- Komisja nadzwyczajna może zostać powołana już w lipcu - mówi „Rz" Waldy Dzikowski z PO. - Jesteśmy już po wstępnych rozmowach z PKW i organizacjami pozarządowymi i wiemy, że jest sporo uwag do przepisów wyborczych.
Komisja zajęłaby się m.in. projektem zmian w wyborach do powiatów i miast na prawach powiatów, nad którym pracuje Kancelaria Prezydenta.

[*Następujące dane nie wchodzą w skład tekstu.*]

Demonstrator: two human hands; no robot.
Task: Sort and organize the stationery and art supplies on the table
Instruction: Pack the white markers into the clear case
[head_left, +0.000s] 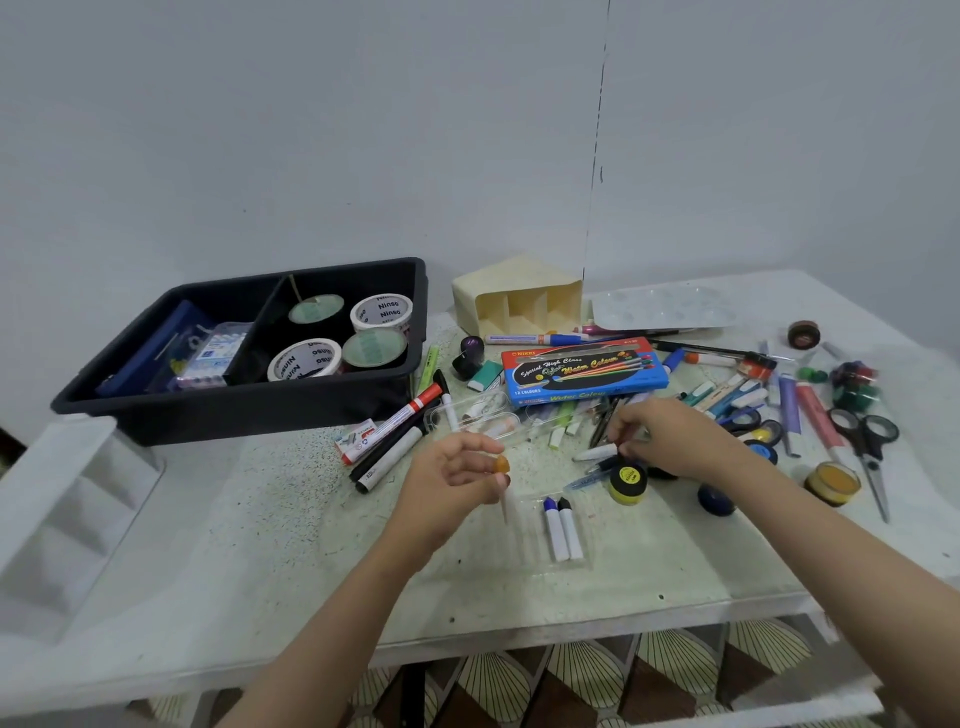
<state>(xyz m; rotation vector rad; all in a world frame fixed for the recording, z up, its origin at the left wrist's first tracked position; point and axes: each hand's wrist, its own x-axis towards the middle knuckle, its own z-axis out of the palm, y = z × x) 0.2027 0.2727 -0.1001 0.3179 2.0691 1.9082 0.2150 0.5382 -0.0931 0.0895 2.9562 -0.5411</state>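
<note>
Your left hand (452, 478) pinches the orange tube (501, 466) in its fingers (480, 446), above the tray (525, 532) on the worktop (260, 519). Lay it beside the two tubes (562, 530) there, caps aligned. Whether your right hand (670, 441) grips anything, I cannot tell.

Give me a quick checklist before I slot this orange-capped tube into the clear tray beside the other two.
1. Left hand grips the orange-capped tube: ok.
2. Free slots in the clear tray, to the left of the blue-capped tube and the black-capped tube: ok.
3. Tube already near the tray, with nothing between them: ok.
4. Right hand free to steady the tray: cannot tell, its fingertips are curled among the loose pens.
5. Orange cap fully seated: cannot tell, it is blurred.
</note>
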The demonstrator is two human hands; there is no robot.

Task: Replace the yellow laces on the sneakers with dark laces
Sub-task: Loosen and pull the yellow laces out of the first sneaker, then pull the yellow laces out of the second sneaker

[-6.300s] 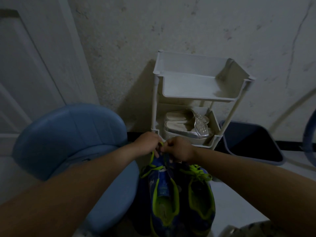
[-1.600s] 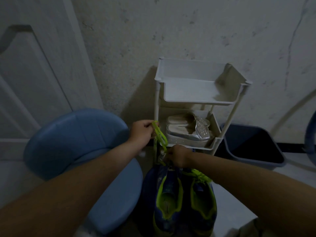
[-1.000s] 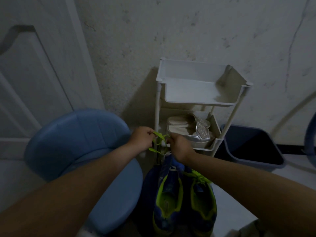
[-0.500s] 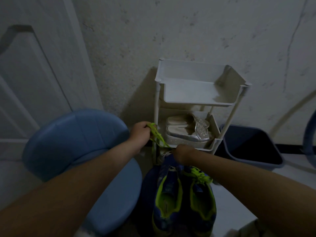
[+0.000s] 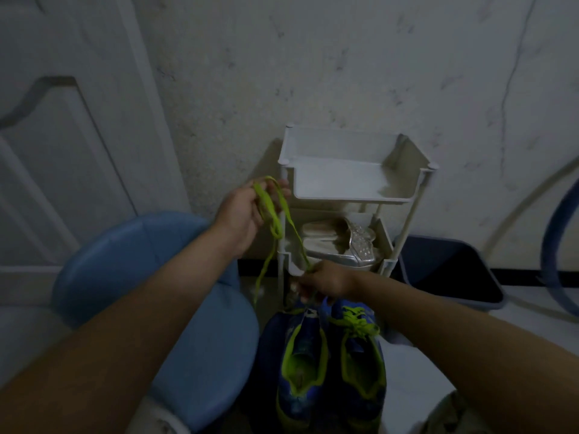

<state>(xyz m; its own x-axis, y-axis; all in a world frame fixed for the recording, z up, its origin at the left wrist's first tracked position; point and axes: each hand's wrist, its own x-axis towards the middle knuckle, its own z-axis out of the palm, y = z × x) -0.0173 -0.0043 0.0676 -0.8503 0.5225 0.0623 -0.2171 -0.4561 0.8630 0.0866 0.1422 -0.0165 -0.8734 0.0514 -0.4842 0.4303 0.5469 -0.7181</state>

Jak pisaliśmy w „Rz", prezydent chciałby, aby te wybory odbywały się w okręgach jednomandatowych.
Pojawił się też pomysł, by komisja zajęła się także ordynacją do Parlamentu Europejskiego. - Toczy się u nas w klubie dyskusja na ten temat - przyznaje Dzikowski. - Ludzi denerwują przechodzące mandaty, które są zależne od frekwencji.
O co chodzi? Według obecnych zasad europosłowie są wybierani z 13 list regionalnych, a liczba mandatów przypadająca na dany region zależy od frekwencji. Jeżeli jest niska, mandat przechodzi do regionu, gdzie wyborcy liczniej głosowali. Tymczasem wielu polityków wolałoby, żeby kandydaci do PE byli wybierani z jednej listy. Wtedy problem przechodzących mandatów zniknąłby.
- Ale być może jeszcze mniej osób niż obecnie chodziłoby na te wybory - przestrzega Krzysztof Janik (SLD), współautor obecnej ordynacji. - Po to zdecydowaliśmy się na 13 list, by ludzie z różnych części Polski mieli szansę zagłosować na swoich przedstawicieli, a nie faworytów liderów partyjnych. Gdy odejdziemy od tego, frekwencja może spaść do 10 procent.